When I start this application on a single node (non-distributed configuration), the net_adm:ping/1 followed by a nodes/0 reports 4 other nodes (this is correct). The 4 nodes are on 2 different physical machines, so what is returned is the following n1#machine_1, n2#machine_2, n3#machine_2, n4#machine_1 (ip addresses are actually returned, not machine_x).
When part of a two-node distributed application, on the node where the application starts, the net_adm:ping/1 followed by a nodes/0 reports 2 nodes, one from each machine(n1#machine1, n2#machine2). A second call to nodes/0 after about a 750 ms delay results in the correct 5 nodes being found. Two of the three missing nodes are required for my application to work and so, not finding them, the application dies.
I am using R15B02
Is latency regarding the transitive node-discovery process known to be different when some of the nodes in the mesh are participating in distributed application configuration?

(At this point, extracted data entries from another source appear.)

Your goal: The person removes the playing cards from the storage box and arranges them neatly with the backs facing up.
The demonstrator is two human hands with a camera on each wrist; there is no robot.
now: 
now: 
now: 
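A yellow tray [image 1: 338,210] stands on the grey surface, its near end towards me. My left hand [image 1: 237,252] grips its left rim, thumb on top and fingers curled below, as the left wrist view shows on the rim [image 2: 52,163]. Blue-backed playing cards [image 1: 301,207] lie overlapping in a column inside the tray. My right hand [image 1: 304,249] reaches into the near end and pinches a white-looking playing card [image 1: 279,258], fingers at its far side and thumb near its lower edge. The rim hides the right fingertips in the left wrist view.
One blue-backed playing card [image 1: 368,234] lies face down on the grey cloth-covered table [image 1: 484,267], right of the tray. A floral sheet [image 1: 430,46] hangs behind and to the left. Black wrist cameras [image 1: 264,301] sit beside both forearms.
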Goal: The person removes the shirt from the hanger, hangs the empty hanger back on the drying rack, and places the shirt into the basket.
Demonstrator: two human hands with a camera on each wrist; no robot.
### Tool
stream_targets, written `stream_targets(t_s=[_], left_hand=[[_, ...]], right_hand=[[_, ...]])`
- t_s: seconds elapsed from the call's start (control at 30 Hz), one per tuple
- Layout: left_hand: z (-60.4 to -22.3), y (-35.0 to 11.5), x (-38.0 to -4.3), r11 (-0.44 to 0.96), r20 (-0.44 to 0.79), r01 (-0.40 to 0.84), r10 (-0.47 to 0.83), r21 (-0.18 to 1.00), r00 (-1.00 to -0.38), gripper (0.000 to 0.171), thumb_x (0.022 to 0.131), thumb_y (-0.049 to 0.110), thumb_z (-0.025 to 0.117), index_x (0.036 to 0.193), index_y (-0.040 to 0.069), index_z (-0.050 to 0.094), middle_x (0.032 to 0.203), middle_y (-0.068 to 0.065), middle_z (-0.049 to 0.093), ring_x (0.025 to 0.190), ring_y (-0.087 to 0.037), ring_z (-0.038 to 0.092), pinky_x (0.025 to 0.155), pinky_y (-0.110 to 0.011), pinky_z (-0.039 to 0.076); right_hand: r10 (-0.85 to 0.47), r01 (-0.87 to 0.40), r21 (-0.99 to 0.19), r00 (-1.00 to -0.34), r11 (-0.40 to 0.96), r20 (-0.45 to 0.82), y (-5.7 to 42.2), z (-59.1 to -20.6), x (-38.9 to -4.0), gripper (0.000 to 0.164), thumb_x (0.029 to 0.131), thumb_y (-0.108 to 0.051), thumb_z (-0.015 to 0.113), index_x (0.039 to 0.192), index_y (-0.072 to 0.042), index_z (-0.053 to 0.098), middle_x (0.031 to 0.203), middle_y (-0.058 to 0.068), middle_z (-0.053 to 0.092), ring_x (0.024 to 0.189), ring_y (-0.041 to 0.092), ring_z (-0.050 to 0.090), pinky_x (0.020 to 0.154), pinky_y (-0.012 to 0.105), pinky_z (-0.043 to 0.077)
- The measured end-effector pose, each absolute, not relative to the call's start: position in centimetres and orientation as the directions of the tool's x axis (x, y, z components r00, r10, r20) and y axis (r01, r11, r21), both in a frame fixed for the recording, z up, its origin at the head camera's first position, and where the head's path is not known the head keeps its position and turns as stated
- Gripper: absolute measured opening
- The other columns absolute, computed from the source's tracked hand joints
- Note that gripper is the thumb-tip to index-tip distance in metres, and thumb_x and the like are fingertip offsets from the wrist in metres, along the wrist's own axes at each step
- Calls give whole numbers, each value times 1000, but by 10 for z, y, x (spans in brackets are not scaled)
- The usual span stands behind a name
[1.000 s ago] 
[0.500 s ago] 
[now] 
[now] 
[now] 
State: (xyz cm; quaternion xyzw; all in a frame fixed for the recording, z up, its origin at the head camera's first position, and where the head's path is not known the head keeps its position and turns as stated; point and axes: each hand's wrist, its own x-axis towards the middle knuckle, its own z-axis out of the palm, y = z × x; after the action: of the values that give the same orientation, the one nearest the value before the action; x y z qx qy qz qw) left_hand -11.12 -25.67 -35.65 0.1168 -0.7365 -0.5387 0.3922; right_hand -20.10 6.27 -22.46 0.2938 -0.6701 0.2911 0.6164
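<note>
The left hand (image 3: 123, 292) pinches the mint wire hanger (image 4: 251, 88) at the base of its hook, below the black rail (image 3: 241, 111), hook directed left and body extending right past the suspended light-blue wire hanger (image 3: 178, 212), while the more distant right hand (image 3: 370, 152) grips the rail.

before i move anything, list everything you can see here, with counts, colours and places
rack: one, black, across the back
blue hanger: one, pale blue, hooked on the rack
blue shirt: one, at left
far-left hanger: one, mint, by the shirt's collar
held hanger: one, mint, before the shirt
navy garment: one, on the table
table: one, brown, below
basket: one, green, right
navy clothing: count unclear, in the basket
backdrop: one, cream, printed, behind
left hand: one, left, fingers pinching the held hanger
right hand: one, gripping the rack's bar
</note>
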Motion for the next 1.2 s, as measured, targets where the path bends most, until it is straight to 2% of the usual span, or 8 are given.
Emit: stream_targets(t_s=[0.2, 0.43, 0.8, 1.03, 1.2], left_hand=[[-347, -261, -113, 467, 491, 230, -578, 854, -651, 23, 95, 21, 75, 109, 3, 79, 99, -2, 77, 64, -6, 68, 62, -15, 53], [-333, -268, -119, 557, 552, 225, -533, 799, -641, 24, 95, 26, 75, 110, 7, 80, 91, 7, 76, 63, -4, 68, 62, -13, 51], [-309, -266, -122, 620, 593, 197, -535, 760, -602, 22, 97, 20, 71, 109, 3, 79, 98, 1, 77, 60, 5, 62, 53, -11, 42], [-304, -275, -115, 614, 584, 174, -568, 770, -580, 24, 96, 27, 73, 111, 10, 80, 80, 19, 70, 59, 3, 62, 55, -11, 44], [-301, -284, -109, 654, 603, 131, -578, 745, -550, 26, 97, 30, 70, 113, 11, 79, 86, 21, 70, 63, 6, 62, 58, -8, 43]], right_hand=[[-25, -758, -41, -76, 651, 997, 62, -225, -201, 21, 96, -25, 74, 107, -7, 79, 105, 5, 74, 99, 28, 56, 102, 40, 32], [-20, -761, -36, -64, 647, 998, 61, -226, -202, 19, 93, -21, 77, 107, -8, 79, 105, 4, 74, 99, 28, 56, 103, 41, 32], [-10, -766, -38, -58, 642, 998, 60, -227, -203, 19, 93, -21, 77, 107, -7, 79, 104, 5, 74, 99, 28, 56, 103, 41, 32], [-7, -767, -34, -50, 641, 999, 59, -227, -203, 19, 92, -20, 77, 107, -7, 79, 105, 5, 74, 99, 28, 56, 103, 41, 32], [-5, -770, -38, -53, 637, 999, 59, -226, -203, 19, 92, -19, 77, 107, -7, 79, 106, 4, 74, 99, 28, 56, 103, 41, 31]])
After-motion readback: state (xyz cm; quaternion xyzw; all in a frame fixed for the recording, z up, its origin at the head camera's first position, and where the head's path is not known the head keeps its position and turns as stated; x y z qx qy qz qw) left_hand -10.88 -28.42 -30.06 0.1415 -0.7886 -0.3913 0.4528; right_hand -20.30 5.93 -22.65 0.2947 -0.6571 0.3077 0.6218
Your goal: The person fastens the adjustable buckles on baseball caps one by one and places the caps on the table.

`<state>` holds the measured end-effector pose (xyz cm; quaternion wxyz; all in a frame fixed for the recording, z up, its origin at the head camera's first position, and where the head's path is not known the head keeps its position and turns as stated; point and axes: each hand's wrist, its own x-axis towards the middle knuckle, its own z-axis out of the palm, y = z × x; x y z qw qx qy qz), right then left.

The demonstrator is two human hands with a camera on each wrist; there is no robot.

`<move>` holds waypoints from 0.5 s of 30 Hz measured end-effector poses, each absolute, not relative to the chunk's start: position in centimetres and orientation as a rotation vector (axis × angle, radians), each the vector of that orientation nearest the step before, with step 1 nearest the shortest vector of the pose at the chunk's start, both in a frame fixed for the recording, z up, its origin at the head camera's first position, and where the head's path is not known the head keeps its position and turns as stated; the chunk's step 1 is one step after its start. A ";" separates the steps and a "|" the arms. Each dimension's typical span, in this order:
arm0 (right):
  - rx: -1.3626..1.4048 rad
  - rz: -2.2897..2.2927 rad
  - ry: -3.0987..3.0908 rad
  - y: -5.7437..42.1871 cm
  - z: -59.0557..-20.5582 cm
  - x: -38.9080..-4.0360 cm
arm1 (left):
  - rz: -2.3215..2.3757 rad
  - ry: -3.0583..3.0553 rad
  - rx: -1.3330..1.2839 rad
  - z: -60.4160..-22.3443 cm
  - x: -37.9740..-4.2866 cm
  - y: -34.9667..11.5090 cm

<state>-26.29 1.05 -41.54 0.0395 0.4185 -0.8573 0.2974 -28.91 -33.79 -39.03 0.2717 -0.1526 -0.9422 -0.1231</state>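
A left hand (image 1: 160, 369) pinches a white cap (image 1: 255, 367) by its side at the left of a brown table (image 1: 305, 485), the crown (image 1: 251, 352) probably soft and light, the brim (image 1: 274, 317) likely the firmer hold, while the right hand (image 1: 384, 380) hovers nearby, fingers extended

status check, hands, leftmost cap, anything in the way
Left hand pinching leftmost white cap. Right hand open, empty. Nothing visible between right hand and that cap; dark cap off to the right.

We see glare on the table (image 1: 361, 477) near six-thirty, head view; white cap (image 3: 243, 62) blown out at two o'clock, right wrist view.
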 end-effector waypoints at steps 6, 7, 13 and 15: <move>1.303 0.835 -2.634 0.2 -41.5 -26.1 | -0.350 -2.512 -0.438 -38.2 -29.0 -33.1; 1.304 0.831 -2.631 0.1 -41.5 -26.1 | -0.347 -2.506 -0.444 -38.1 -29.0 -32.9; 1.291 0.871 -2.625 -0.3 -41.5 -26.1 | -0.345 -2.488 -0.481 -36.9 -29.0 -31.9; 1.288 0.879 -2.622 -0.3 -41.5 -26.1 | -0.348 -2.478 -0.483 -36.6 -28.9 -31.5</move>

The kernel application documentation mentions the way to synchronize nodes in order to stop the boot phase until ready to move forward and everything is in place. Here are the options:
sync_nodes_mandatory = [NodeName]
Specifies which other nodes must be alive in order for this node to start properly. If some node in the list does not start within the specified time, this node will not start either. If this parameter is undefined, it defaults to [].
sync_nodes_optional = [NodeName]
Specifies which other nodes can be alive in order for this node to start properly. If some node in this list does not start within the specified time, this node starts anyway. If this parameter is undefined, it defaults to the empty list.
A file using them could look as follows:
[{kernel,
[{sync_nodes_mandatory, [b#ferdmbp, c#ferdmbp]},
{sync_nodes_timeout, 30000}]
}].
Starting the node a#ferdmbp by calling erl -sname a -config config-file-above. The downside of this approach is that each node needs its own config file.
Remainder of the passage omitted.